I don't travel too often....so of course today I left Boston at about 9:30am returning to my home in NJ, arriving about 2pm....I had problems the entire way home whenever I went under any bridges or whenever any trees were nearby....I never had this problem before.....I tried to reach XM, thinking I needed a "refresh" on the signal..I guess I"m lucky I was on hold for 25 minutes without reaching anyone....


----------



## Donp

I noticed frequent dropouts and loss of signal when I went out to lunch about 12:01 PM EDT and again on my way home at 5:10 PM EDT. Nice to know It isn't my Honda Element XM reciever.


----------



## oldpianos

I have both XM and Sirius in my truck and I had more dropouts with Sirius than Xm. I figurered it was sunspots or something. Now I know!


----------



## hilmar2k

Man am I glad to hear it's not just me!! I almost drove into a tree on the commute home tonight. I would say that I reveived a signal for about 40% of my 12 minutes drive. 

Also, I began noticing issues this weekend, but it is much worse today. Wonder how long they've been having touble.


----------



## Brent04

XM now has a statement on their website about it. (Not much to say)
http://www.xmradio.com/notices/signaldeg.xmc


----------



## wilbur_the_goose

I can't wait to hear what the problem was. They'll score major kudos if they're straight with us customers.


----------



## talbain

a free month for our trouble would be nice...


----------



## compnurd

You want a free month for a 24 hour issue?


----------



## Phil T

At lunch today I noticed the problem. I moved my car from under a tree thinking that was the issue. Tonight coming home from work it was really bad. I told my wife I needed a new XM radio for my birthday next week. 

Then I saw this thread!!


----------



## Drew2k

wilbur_the_goose said:


> I can't wait to hear what the problem was. They'll score major kudos if they're straight with us customers.


BetaNews has a blurb on it: http://www.betanews.com/article/XM_Experiences_Significant_Outage/1179782350


----------



## music_beans

Would FM radio work for you guys until XM is all fixed up? (and no, I don't want to start an FM/XM war either.  )


----------



## Steve Mehs

I had mad dropouts on my way to work this afternoon, but only on the north-south running roads, on my way home tonight it was pretty bad. I thought it was something with my antenna so here I am at two in the morning about 6 minutes away from home, pulled into a used car dealers parking lot disconnected the antenna straightened out the antenna cable and rewired everything. It was fine for about a minute then faded out again, so I ripped the Roady XT out of the cradle and threw it against the passengers side door in rage. Good thing it’s cooler or the damn thing might have went out the window.

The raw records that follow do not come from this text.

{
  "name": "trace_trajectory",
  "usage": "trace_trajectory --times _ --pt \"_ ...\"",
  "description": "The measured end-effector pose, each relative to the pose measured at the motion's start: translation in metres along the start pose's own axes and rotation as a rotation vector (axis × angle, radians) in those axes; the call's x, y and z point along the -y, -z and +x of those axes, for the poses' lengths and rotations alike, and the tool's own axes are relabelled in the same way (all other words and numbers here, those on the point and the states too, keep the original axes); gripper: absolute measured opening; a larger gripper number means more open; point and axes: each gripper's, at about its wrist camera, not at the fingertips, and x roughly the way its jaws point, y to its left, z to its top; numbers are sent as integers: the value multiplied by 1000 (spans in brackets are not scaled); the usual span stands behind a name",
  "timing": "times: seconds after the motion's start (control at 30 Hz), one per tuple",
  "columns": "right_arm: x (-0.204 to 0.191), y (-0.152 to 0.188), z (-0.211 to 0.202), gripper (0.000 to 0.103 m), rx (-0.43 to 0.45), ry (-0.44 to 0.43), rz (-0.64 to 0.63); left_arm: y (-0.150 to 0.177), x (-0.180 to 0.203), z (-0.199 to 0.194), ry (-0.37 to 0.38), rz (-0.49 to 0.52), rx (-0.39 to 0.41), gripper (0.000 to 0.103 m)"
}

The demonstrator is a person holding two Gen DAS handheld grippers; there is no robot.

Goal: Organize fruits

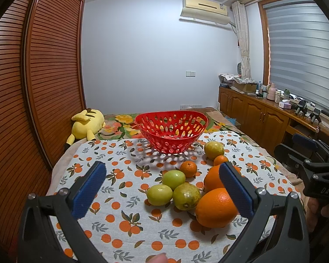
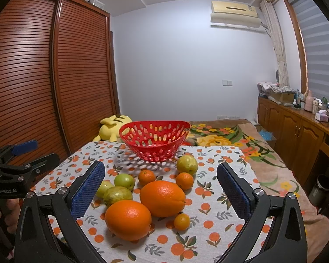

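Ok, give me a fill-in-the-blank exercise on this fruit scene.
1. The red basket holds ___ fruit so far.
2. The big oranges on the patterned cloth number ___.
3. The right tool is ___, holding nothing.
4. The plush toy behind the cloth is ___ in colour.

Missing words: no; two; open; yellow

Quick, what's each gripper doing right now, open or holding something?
Left gripper: open, holding nothing, above the fruit.
Right gripper: open, holding nothing, above the fruit.
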Motion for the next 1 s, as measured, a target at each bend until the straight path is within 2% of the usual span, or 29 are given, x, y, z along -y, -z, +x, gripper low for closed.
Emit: trace_trajectory --times 0.7,1.0 --pt "-2 0 -2 103 -4 -2 0 2 1 0 0 1 0 103" --pt "3 11 5 103 -35 1 6 13 3 11 1 1 -41 103"
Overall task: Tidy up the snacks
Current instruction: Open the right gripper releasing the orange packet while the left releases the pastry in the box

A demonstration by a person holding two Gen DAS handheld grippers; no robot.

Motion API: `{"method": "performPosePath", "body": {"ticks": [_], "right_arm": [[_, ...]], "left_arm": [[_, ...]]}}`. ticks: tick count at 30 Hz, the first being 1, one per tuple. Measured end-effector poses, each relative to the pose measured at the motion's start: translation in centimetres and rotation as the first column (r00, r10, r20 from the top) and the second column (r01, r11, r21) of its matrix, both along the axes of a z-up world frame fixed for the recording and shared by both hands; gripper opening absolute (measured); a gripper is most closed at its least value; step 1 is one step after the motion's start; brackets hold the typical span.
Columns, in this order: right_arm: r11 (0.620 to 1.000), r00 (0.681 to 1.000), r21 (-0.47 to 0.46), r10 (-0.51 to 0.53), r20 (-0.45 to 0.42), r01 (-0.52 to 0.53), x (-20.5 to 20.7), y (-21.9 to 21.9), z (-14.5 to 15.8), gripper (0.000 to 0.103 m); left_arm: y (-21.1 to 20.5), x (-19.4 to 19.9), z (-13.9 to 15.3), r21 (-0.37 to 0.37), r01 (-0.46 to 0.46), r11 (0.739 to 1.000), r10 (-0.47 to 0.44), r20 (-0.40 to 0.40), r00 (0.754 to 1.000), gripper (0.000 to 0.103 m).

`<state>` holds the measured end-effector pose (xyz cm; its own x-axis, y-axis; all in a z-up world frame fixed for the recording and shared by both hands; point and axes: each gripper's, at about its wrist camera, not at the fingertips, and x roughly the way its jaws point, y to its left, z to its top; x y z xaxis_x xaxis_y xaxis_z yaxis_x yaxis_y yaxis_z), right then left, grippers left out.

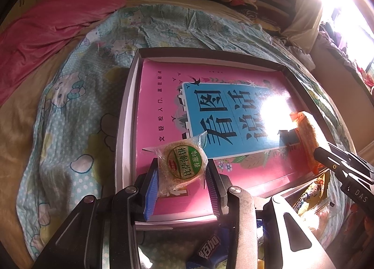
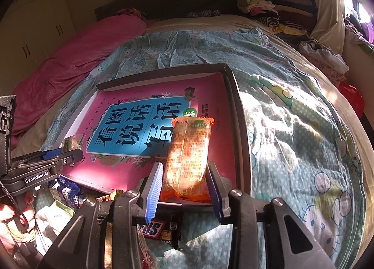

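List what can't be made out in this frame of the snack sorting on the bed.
- Pile of loose snack packets: both wrist views, mostly hidden behind the gripper bodies and cut by the lower edge; no count possible.
- Pink book cover in the shallow box: left wrist view, sun glare washes out part of the blue title.
- Orange wrapped snack in the right gripper: right wrist view, small print unreadable.
- Round green-label biscuit packet in the left gripper: underside hidden.

Black left gripper lettered "GenRobot.AI", black right gripper lettered "DAS", ribbed blue finger pads, silver pivot screws
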<state>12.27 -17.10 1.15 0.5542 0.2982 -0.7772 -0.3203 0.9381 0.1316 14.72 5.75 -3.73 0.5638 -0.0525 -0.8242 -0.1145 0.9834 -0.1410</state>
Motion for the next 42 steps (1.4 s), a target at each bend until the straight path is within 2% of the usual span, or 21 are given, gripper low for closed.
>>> {"method": "performPosePath", "body": {"ticks": [10, 24, 28, 38, 42], "right_arm": [[1.0, 1.0, 0.014, -0.008, 0.008, 0.007, -0.4, -0.2, 0.5, 0.045], [0.999, 0.999, 0.023, -0.033, 0.028, 0.032, -1.0, -1.0, 1.1, 0.049], [0.998, 0.998, 0.035, -0.046, 0.04, 0.045, -1.1, -1.4, 1.5, 0.055], [0.996, 0.995, 0.048, -0.074, 0.072, 0.071, -1.4, -2.0, 2.3, 0.056], [0.995, 0.992, 0.066, -0.079, 0.097, 0.073, -1.7, -2.2, 3.0, 0.06]], "left_arm": [[0.3, -0.1, 0.2, -0.014, -0.007, 1.0, 0.007, -0.006, 1.0, 0.041], [0.6, -0.8, 1.0, -0.002, -0.016, 1.0, 0.016, 0.01, 1.0, 0.051], [0.7, -1.0, 1.5, -0.01, -0.009, 1.0, 0.009, 0.025, 1.0, 0.058], [0.7, -1.5, 2.9, -0.028, 0.003, 1.0, -0.001, 0.067, 0.998, 0.069], [0.8, -2.0, 3.6, -0.03, 0.003, 1.0, 0.0, 0.096, 0.995, 0.074]]}}
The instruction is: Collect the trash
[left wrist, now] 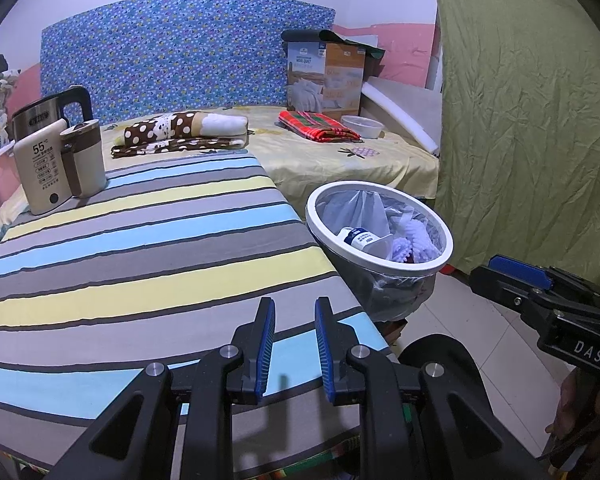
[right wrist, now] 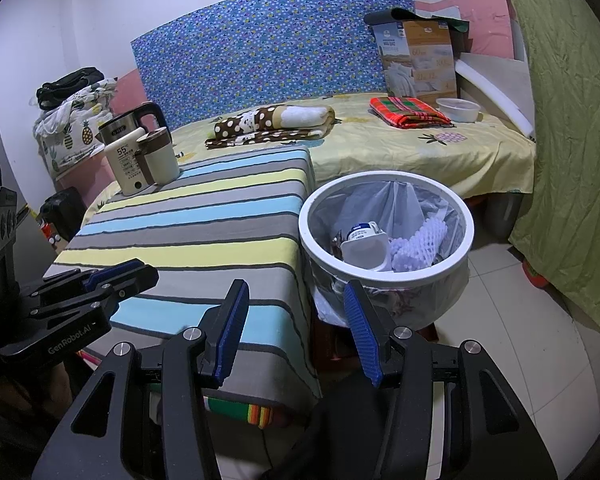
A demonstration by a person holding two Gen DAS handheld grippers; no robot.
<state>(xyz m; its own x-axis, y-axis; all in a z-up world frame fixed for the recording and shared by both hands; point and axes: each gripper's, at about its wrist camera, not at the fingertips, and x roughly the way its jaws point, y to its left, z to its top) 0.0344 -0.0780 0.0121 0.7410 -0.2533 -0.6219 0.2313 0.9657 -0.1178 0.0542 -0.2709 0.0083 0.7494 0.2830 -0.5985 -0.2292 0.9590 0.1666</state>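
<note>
The trash bin stands just beside the right edge of the striped counter, lined with a clear bag and already holding a white cup and white foam netting. No loose trash shows on the counter; only a kettle and two warmer units occupy its far left corner.

The left hand-held gripper hovers over the near counter edge with its jaws slightly apart and empty. The right hand-held gripper is held between counter and bin, jaws wide apart and empty.

Judged procedure:
1. Scan the counter and the bed for remaining waste before moving on.
2. Leave the folded cloths and the appliances alone.
3. Release any item directly above the bin opening, clear of the rim.
4. If gathering the liner, grip the bag film only, not the rim.
</note>
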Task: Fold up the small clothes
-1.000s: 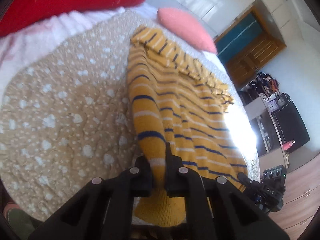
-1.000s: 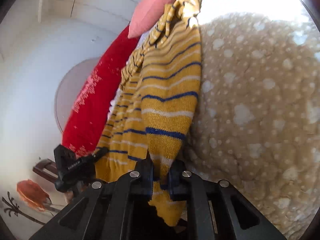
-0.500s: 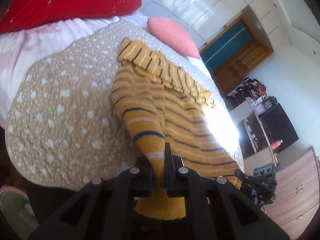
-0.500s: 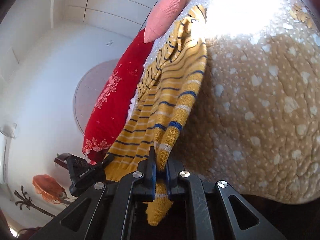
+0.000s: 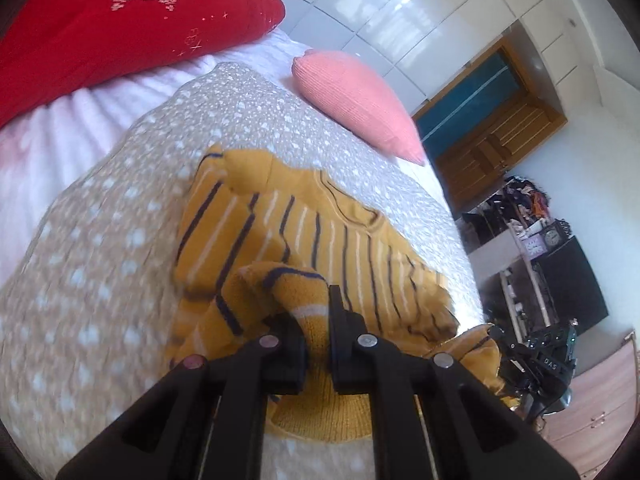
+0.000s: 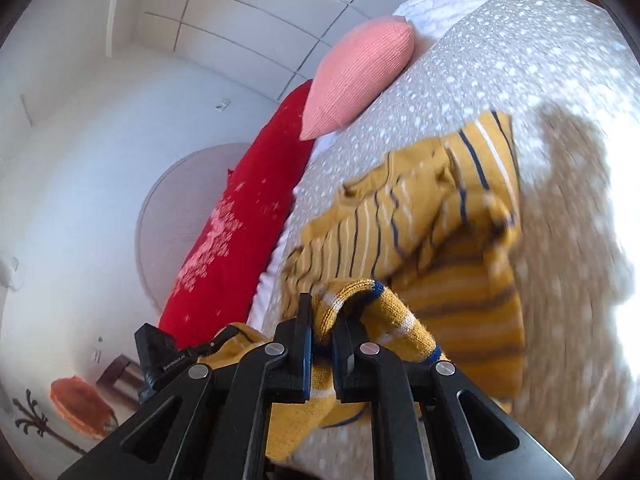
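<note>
A small yellow knit sweater point(image 5: 304, 232) with navy and white stripes lies on the tan dotted quilt point(image 5: 100, 264); it also shows in the right wrist view point(image 6: 404, 224). Its near part is lifted and doubled back over the rest. My left gripper point(image 5: 318, 320) is shut on one bottom corner of the sweater. My right gripper point(image 6: 322, 320) is shut on the other bottom corner. Each gripper shows at the edge of the other's view, the right gripper point(image 5: 548, 360) and the left gripper point(image 6: 160, 356).
A red pillow point(image 5: 120, 20) and a pink cushion point(image 5: 356, 100) lie at the head of the bed. White bedding point(image 5: 72, 120) shows beyond the quilt. A wooden cabinet point(image 5: 492, 136), shelves and a dresser point(image 5: 596, 424) stand to the right.
Both grippers have lifted the sweater's bottom hem and carried it forward towards the collar, so the sweater now lies shorter and doubled over.
</note>
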`<move>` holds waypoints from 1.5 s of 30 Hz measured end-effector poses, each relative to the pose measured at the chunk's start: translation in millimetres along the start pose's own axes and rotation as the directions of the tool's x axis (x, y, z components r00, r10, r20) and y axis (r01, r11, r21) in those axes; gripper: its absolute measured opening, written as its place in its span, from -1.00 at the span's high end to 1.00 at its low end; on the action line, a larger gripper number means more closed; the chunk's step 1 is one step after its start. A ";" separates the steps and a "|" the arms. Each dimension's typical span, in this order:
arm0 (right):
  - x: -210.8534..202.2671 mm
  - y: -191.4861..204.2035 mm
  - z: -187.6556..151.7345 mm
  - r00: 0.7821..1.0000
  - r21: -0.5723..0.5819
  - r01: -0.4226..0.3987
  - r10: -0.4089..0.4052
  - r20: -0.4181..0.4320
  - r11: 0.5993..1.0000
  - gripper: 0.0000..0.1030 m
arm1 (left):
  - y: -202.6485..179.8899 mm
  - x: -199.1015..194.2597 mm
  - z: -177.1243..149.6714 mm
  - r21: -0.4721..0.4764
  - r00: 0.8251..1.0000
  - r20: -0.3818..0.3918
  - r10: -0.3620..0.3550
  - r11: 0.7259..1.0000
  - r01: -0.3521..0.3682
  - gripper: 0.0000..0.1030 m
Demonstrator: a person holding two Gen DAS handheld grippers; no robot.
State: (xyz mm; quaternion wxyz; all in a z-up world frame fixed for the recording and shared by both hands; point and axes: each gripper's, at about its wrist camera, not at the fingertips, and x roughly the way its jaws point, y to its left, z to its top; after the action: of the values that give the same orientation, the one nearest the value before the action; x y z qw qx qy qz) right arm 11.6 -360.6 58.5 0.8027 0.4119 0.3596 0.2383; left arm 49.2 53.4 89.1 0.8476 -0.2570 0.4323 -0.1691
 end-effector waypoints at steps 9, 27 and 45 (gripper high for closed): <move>60.7 -68.5 67.5 0.998 0.267 -0.040 0.025 0.059 0.963 -0.31 | 38.0 80.3 59.9 -0.178 0.997 -0.042 -0.069 0.982 0.061 0.26; 101.8 11.1 68.8 0.925 -0.337 0.341 -0.377 -0.044 0.878 -0.59 | -2.5 99.8 58.8 0.220 0.987 -0.086 0.134 0.969 -0.112 -0.54; 80.3 -59.7 96.7 0.897 -0.058 0.442 -0.441 0.028 0.895 0.18 | 27.0 124.3 86.1 0.159 0.947 -0.143 0.288 0.951 -0.266 0.24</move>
State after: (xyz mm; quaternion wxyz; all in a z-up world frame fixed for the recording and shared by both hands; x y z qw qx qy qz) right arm 142.0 -386.1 17.1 0.8508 0.2960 0.4302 0.0583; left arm 192.3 37.0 35.7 0.8402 -0.1196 0.5198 -0.0983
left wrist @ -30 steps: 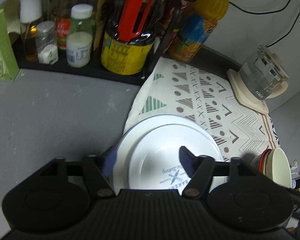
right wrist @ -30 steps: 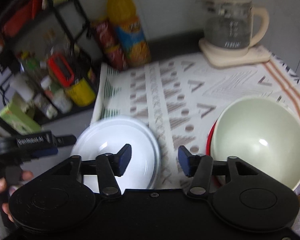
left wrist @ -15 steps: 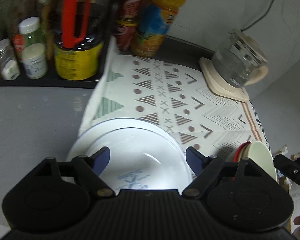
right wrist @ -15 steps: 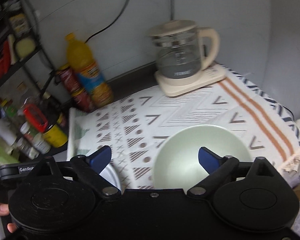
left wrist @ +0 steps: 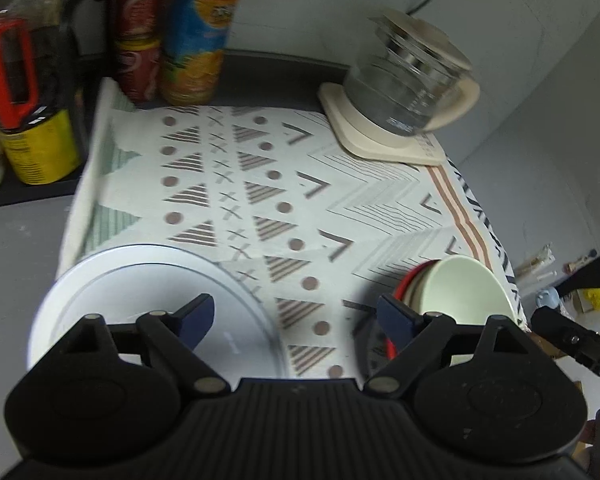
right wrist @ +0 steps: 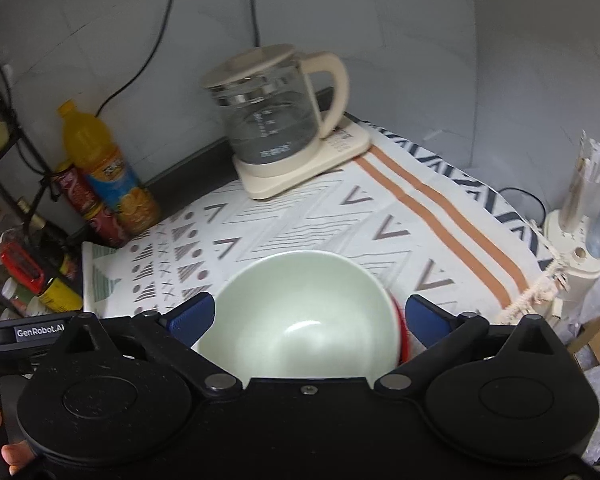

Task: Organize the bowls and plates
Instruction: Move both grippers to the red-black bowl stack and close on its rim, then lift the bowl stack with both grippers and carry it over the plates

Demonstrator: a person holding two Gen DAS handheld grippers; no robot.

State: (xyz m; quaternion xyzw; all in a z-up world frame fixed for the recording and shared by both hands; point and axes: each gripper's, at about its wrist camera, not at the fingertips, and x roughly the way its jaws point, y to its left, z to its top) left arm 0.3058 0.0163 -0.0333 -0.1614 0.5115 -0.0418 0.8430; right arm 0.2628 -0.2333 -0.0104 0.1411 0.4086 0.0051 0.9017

The more I think about it, the more I just want to pull the plug on XM. A few key stations and NHL Play By Play keep me from doing it.


----------



## wilbur_the_goose

music_beans said:


> Would FM radio work for you guys until XM is all fixed up? (and no, I don't want to start an FM/XM war either.  )


Philly has WXPN-FM, which is a great University of Pennsylvania staton. Other than that, just Clear Channel type crap.


----------



## Drew2k

music_beans said:


> Would FM radio work for you guys until XM is all fixed up? (and no, I don't want to start an FM/XM war either.  )


Why not suggest AM, or a DVD, or even 8-track, as well as FM? The point of this thread is not that XM is the only music choice in the world, the point of this thread is that XM is currently experiencing technical problems. Why turn it into anything other than what it is by even posing your question?


----------



## wolfs_darkshadow

Steve Mehs said:


> The more I think about it, the more I just want to pull the plug on XM. A few key stations and NHL Play By Play keep me from doing it.


I wonder if you have had issues other then this short service interuption that makes you feel this way.. Also I do not currently sub from XM but have thought I would like to in the future, but am waiting to see how the merger talks go before I spend the money...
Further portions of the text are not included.